#### [GIVEN RECORDS]
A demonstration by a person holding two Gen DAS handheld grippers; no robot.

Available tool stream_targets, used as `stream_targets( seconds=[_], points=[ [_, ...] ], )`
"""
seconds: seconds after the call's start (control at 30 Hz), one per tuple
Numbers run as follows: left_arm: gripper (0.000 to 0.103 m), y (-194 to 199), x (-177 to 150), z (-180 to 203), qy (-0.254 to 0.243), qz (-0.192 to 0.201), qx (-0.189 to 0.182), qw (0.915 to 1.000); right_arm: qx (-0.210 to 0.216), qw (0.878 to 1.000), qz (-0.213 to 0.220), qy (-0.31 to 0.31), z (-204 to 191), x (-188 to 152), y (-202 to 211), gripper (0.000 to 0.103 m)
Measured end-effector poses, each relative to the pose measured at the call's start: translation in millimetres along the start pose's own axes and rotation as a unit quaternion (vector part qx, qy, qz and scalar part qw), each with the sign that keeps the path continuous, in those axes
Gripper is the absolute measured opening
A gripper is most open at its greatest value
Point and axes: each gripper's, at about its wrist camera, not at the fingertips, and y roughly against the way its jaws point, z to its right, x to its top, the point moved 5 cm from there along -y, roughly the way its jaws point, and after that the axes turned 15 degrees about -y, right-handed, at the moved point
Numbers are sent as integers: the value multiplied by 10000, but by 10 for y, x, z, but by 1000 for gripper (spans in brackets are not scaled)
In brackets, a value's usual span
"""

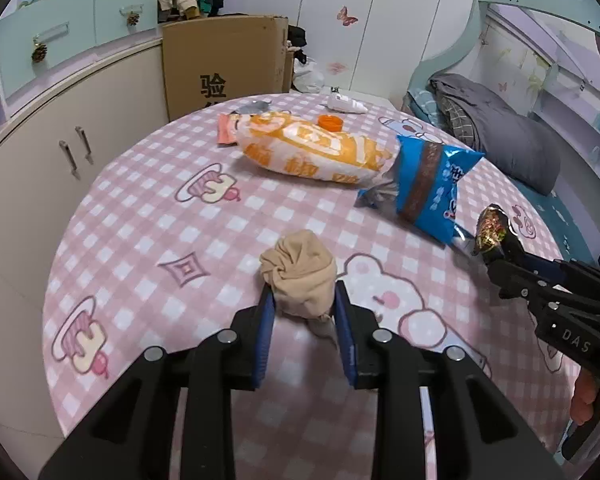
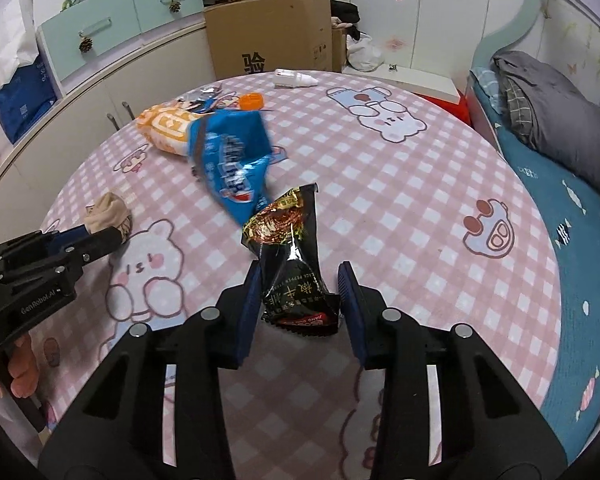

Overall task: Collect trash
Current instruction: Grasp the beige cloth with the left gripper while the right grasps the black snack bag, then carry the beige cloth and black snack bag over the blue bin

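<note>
Between your left claw (image 1: 305,300) pads sits the beige wad (image 1: 300,280), pinched for lifting off the bench (image 1: 140,216); your right claw (image 2: 300,300) pinches the black wrapper (image 2: 290,264), with more wrappers beyond.

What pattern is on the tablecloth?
Pink-and-white checks with cartoon bears on the tablecloth; clearest in the right wrist view.

Lying crumpled on the pink checked bench cloth: a beige knotted fabric wad (image 1: 300,276), sitting near the front edge. Standing tilted to its right, a black glossy foil snack wrapper (image 2: 290,264), torn open. Resting behind it, a blue crinkled plastic snack bag (image 1: 430,184) leaning against an orange-and-white puffed plastic bag (image 1: 312,150), both toward the middle.
</note>
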Motion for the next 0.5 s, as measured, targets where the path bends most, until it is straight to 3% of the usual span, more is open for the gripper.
stream_targets(
  seconds=[0.5],
  points=[
    [28, 510, -341, -288, 194, 160, 268, 9993, 296, 9982, 29, 516, -655, -223, 190, 38]
  ],
)
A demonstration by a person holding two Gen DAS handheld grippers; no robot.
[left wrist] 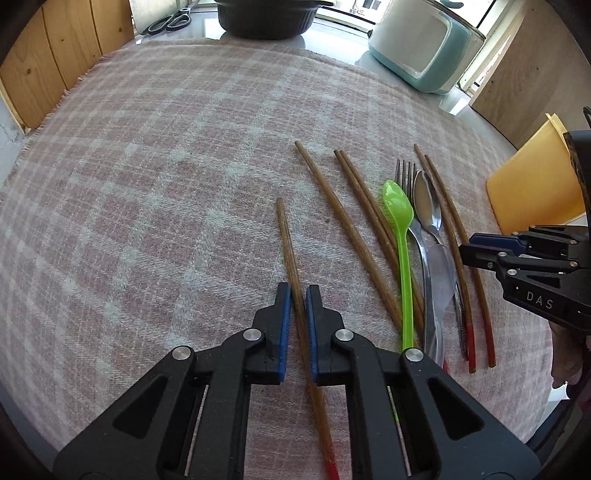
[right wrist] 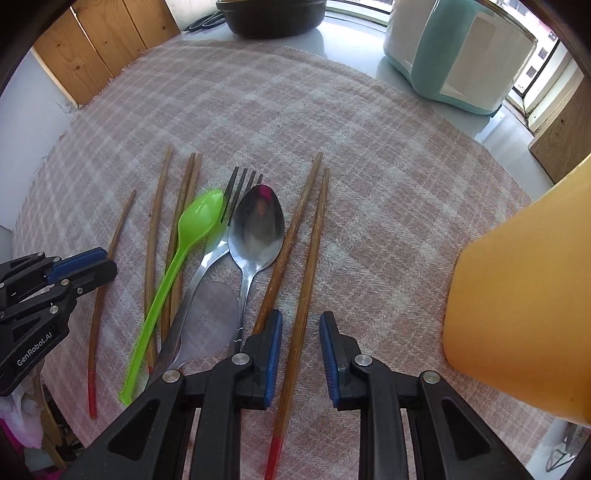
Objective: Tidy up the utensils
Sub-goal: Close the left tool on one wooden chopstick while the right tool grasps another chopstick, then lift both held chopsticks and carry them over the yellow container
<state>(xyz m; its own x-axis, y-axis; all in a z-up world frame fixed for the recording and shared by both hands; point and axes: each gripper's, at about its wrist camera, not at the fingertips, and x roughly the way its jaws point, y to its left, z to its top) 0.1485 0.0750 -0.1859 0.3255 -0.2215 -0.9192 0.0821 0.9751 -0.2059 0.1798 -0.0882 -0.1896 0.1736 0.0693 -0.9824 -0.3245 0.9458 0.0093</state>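
Note:
Several brown chopsticks with red ends lie on a pink checked cloth [left wrist: 147, 166]. My left gripper [left wrist: 298, 295] has its jaws narrowly around one chopstick [left wrist: 286, 240], lying apart at the left; it also shows in the right wrist view [right wrist: 110, 254]. A green plastic spoon [right wrist: 184, 251], a fork [right wrist: 236, 192], a metal spoon [right wrist: 256, 229] and a clear spoon [right wrist: 210, 317] lie together mid-cloth. My right gripper [right wrist: 301, 321] is open, straddling the rightmost chopstick [right wrist: 314, 240]. An orange cup [right wrist: 524, 295] stands at the right.
A black pot [left wrist: 266, 18], scissors [left wrist: 170, 22] and a white-and-teal appliance [left wrist: 424, 48] stand on the counter behind the cloth. Wooden panels [left wrist: 55, 55] border the left side. The cloth's near edge overhangs the table.

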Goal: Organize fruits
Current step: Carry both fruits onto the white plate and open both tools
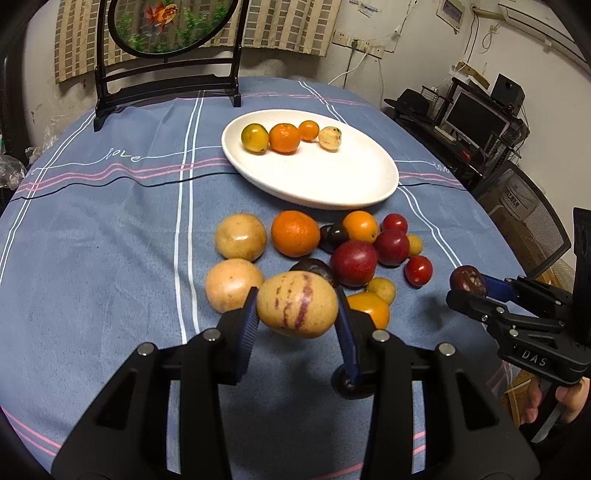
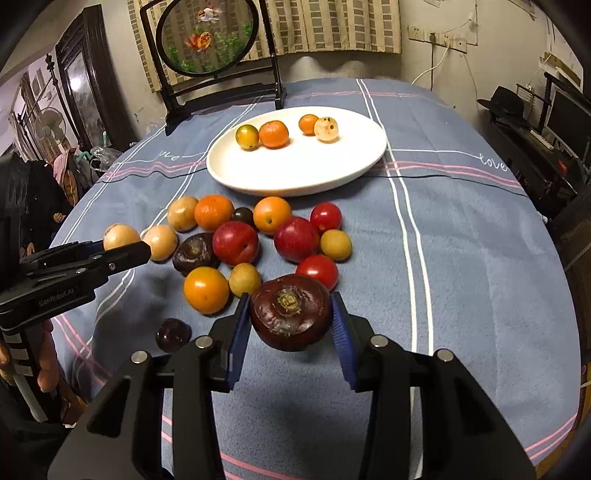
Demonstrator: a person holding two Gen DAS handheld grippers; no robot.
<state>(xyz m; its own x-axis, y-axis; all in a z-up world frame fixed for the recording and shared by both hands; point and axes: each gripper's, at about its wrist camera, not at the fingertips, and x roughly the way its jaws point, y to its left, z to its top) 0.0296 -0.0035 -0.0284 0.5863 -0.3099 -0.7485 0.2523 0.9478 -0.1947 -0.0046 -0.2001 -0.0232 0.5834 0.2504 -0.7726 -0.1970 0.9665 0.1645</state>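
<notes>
both claws are clenched on fruit lifted off the cloth: the left gripper (image 1: 297,308) on a striped melon (image 1: 297,308), the right gripper (image 2: 291,322) on a dark fruit (image 2: 291,312). risk: each round fruit is pinched only at its sides and could slip on the way to the plate (image 1: 332,184), knocking the pile (image 1: 354,254) rolling.

A blue tablecloth (image 1: 110,229) crossed by white and pink stripes is spread over the table, and the word "love" is stitched into it. At its far edge a round embroidered goldfish screen (image 2: 207,37) is held upright in a dark wooden stand (image 1: 166,88). Behind it a checked curtain (image 2: 332,26) is hung. A monitor (image 1: 472,118) and a speaker (image 1: 509,90) are seen at the right wall.
</notes>
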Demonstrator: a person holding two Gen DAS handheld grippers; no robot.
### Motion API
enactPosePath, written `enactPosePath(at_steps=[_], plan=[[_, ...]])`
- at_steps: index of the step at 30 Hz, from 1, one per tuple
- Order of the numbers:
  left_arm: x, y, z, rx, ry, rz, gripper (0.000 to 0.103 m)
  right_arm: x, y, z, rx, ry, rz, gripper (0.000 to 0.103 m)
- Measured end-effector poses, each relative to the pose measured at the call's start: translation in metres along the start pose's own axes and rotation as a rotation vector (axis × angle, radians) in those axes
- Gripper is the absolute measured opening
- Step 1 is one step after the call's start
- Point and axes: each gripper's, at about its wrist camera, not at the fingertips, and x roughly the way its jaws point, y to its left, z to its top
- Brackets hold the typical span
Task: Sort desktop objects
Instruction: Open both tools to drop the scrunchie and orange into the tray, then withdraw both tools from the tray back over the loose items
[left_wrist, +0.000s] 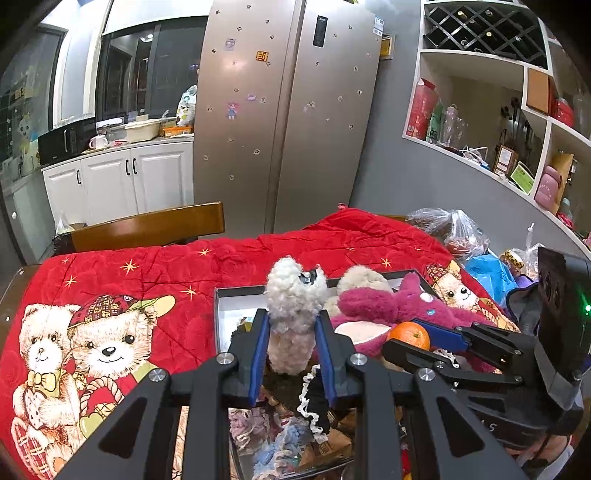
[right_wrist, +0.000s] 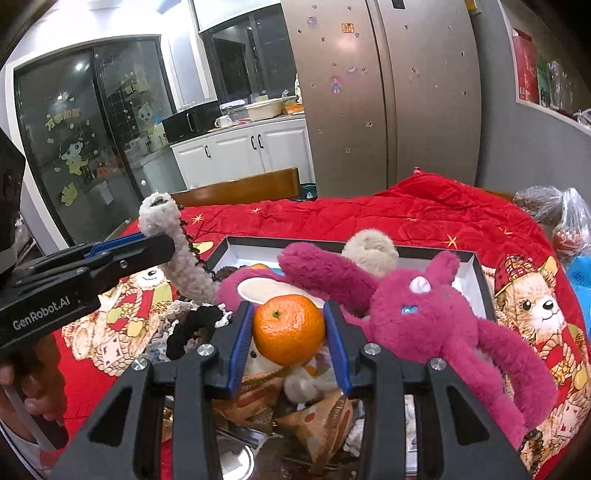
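Holding: both grippers carry a load above the box; every line below is read from the two wrist views.
Left gripper (left_wrist: 291, 332): jaws pinch a cream-white fuzzy plush tube (left_wrist: 293, 314) around its middle, its top standing up past the blue pads, its lower end trailing down toward the box.
Right gripper (right_wrist: 289, 332): jaws pinch a round orange mandarin (right_wrist: 289, 328) at its widest part, stem facing the camera; likely gripped there so the fruit cannot roll out.
Box: shallow black-rimmed cardboard tray with white inside (right_wrist: 476, 266), resting on a red quilted blanket printed with teddy bears (left_wrist: 147, 273).
Box contents: magenta long-limbed plush toy (right_wrist: 417, 306) sprawled over the right rim, a beige plush (right_wrist: 369, 247) behind it, a black lace-edged fabric piece (left_wrist: 317, 402), orange snack wrappers (right_wrist: 314, 421).
Stage, my reading: two items lifted clear of the jumble, each awaiting its own pile.
Risk: the limp tube may snag on the lace.
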Motion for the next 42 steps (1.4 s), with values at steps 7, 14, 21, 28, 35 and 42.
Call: enactPosePath(at_steps=[7,14,21,28,35,42], plan=[[-0.001,0.002,0.001,0.002,0.011,-0.011,0.042,-0.003,0.005,0.001,-0.022,-0.007,-0.012,0.04],[-0.01,0.006,0.004,-0.024,-0.028,0.021,0.08,-0.008,0.005,0.002,-0.016,-0.033,-0.029,0.045],[-0.016,0.014,0.007,-0.046,-0.052,0.047,0.08,-0.021,-0.009,0.008,0.074,-0.089,-0.011,0.092],[-0.018,0.014,0.009,-0.035,-0.056,0.064,0.08,-0.028,-0.009,0.011,0.068,-0.098,-0.012,0.093],[-0.014,0.013,0.008,-0.03,-0.046,0.071,0.08,-0.031,-0.001,0.009,0.025,-0.113,-0.033,0.093],[-0.013,0.01,0.007,-0.009,-0.034,0.12,0.08,-0.033,0.014,0.01,-0.041,-0.105,-0.079,0.103]])
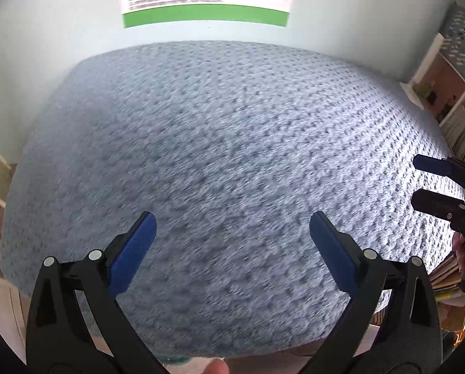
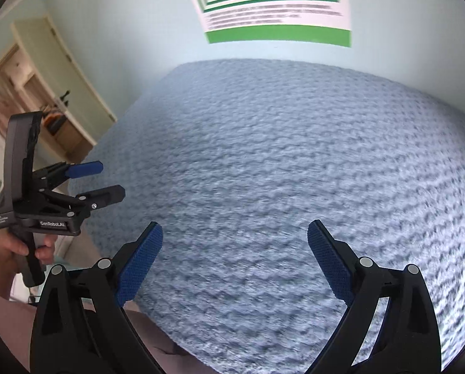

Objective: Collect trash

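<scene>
The left gripper (image 1: 232, 243) and right gripper (image 2: 234, 249) both hang over the blue-grey knitted bed cover (image 1: 226, 143) with jaws spread and nothing between them. No trash shows in either view; where it lies cannot be told. The pictures are motion-blurred, so a hasty sweep could likely overlook a small scrap. The grippers also sit near each other, the right one at 3 o'clock of the left, and could collide.

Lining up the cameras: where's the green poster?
The green poster hangs on the wall, top centre in the left view, top right in the right view, just above the blue blanket.
</scene>
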Demonstrator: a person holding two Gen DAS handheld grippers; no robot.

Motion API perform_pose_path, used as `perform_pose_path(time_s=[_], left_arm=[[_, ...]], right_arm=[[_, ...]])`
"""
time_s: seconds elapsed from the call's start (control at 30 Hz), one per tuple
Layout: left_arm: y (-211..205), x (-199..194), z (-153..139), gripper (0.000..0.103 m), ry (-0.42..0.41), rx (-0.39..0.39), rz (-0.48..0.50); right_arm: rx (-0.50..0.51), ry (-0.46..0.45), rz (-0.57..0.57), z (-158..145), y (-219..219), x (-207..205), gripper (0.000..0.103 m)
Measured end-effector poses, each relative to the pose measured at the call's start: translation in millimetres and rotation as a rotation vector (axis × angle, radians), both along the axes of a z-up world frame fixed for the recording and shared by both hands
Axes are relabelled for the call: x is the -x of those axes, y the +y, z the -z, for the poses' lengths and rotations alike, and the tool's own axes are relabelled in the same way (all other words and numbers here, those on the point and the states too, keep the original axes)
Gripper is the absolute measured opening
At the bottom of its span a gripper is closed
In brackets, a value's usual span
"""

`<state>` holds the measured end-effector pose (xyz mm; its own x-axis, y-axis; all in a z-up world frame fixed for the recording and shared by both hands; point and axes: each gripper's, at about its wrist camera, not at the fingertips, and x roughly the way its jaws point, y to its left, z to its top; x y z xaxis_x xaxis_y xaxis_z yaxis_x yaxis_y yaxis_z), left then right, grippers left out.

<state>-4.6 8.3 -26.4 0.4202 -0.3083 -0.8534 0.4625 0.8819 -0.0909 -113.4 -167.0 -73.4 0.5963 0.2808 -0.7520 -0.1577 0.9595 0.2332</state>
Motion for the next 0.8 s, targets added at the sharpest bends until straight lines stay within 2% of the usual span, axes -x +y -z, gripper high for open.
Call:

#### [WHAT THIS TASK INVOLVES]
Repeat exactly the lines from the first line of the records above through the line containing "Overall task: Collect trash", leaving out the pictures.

#### [EXERCISE SOLUTION]
A demonstration by a person holding two Gen DAS handheld grippers; no robot.

Available tool stream_targets, used as `stream_targets( seconds=[_], points=[ [_, ...] ], )`
"""
seconds: seconds after the call's start (control at 30 Hz), one per tuple
Numbers run as follows: left_arm: gripper (0.000 to 0.103 m), y (-194 to 199), x (-177 to 150), z (-180 to 203), qy (-0.254 to 0.243), qz (-0.192 to 0.201), qx (-0.189 to 0.182), qw (0.915 to 1.000); right_arm: qx (-0.210 to 0.216), qw (0.878 to 1.000), qz (-0.213 to 0.220), qy (-0.31 to 0.31), z (-204 to 191), x (-188 to 152), y (-202 to 211), gripper (0.000 to 0.103 m)
Measured end-effector poses, each relative to the pose measured at the call's start: translation in millimetres along the start pose's own axes and rotation as a unit quaternion (vector part qx, qy, qz and scalar part qw), each with the sign that keeps the path continuous, in those axes
Gripper is the absolute measured opening
A gripper is most open at its greatest value
Point and axes: each gripper's, at about its wrist camera, not at the fingertips, and y roughly against the way its jaws point, z to its right, x to its top, the point moved 5 cm from there along -y, roughly the way its jaws point, and after that the axes turned 15 degrees about -y, right-handed, at the moved point
Numbers are sent as integers: the value multiplied by 10000, but by 10 for y, x, z, but by 1000 for gripper (spans in brackets are not scaled)
In brackets, a value's usual span
"""


Overall task: Collect trash

The work on this exercise has been completed.